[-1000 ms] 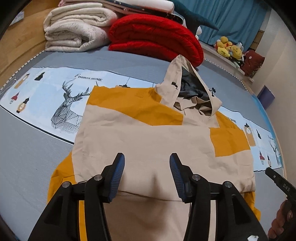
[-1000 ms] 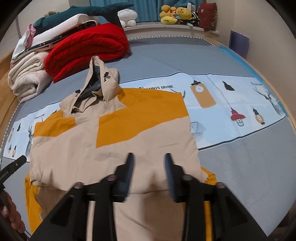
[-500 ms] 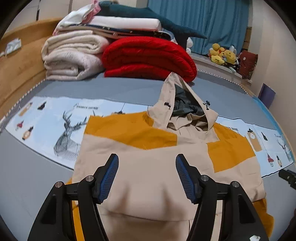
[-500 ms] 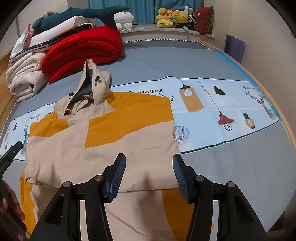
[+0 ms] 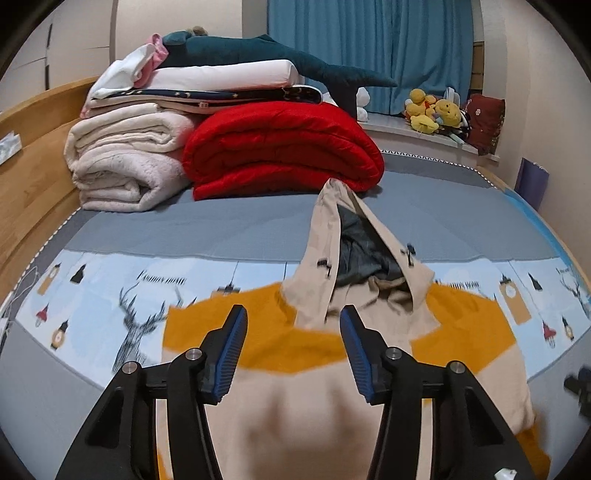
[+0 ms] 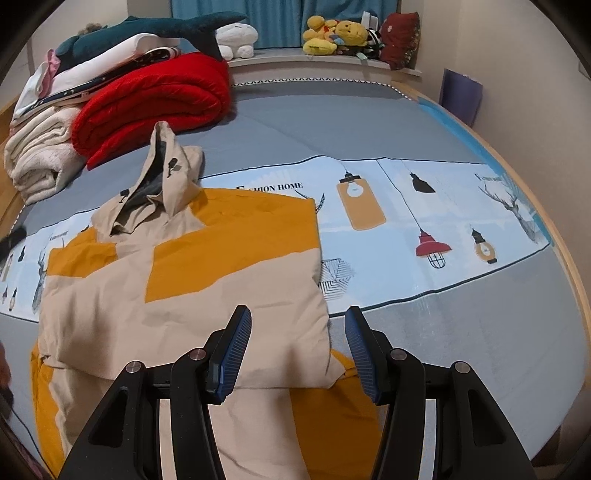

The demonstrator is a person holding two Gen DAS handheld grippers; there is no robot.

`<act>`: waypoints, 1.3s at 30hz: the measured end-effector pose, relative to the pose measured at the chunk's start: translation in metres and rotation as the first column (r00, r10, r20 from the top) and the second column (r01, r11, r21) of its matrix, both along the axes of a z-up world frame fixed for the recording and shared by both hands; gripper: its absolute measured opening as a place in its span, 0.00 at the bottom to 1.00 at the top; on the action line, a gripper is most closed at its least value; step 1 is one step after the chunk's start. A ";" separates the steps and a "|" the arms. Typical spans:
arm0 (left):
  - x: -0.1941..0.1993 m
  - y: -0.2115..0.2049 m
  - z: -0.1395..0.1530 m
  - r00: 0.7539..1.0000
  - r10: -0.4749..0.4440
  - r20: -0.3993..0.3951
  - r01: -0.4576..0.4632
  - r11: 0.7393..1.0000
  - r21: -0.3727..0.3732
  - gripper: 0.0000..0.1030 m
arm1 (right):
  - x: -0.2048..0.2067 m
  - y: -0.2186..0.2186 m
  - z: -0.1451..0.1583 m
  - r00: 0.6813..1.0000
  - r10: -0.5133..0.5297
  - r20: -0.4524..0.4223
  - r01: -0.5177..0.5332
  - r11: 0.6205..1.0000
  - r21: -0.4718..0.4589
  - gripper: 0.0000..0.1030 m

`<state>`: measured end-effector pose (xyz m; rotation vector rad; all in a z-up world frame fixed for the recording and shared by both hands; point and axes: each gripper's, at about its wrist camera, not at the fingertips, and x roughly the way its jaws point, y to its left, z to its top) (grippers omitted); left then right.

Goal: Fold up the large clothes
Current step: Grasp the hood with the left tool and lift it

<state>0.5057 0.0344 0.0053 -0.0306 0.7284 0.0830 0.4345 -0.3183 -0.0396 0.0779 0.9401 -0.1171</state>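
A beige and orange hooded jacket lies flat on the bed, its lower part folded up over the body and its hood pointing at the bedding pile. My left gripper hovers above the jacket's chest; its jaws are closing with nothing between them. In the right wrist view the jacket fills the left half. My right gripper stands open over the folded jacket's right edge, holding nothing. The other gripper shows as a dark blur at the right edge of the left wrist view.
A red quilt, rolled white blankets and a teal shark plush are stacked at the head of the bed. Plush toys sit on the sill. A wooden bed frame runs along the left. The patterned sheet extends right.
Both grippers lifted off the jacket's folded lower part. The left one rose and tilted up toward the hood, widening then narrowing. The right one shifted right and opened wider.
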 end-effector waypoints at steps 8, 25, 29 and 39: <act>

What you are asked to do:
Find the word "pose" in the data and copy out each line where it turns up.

Solution to the problem:
`<act>`: waypoints, 1.3s at 30hz: the measured end-effector pose, relative to the pose measured at the chunk's start: translation in metres and rotation as the first column (r00, r10, r20 from the top) and the second column (r01, r11, r21) of its matrix, both along the axes of a z-up world frame fixed for the recording and shared by both hands; gripper: its absolute measured opening as a place in its span, 0.00 at the bottom to 1.00 at the top; on the action line, a gripper is most closed at its least value; step 1 is one step after the chunk's start. A ";" separates the steps and a "|" the arms. Typical spans:
`<state>`: measured end-effector pose (xyz m; rotation vector rad; all in a z-up world frame fixed for the recording and shared by both hands; point and axes: each gripper's, at about its wrist camera, not at the fingertips, and x roughly the way its jaws point, y to its left, z to its top) (grippers omitted); left then right.

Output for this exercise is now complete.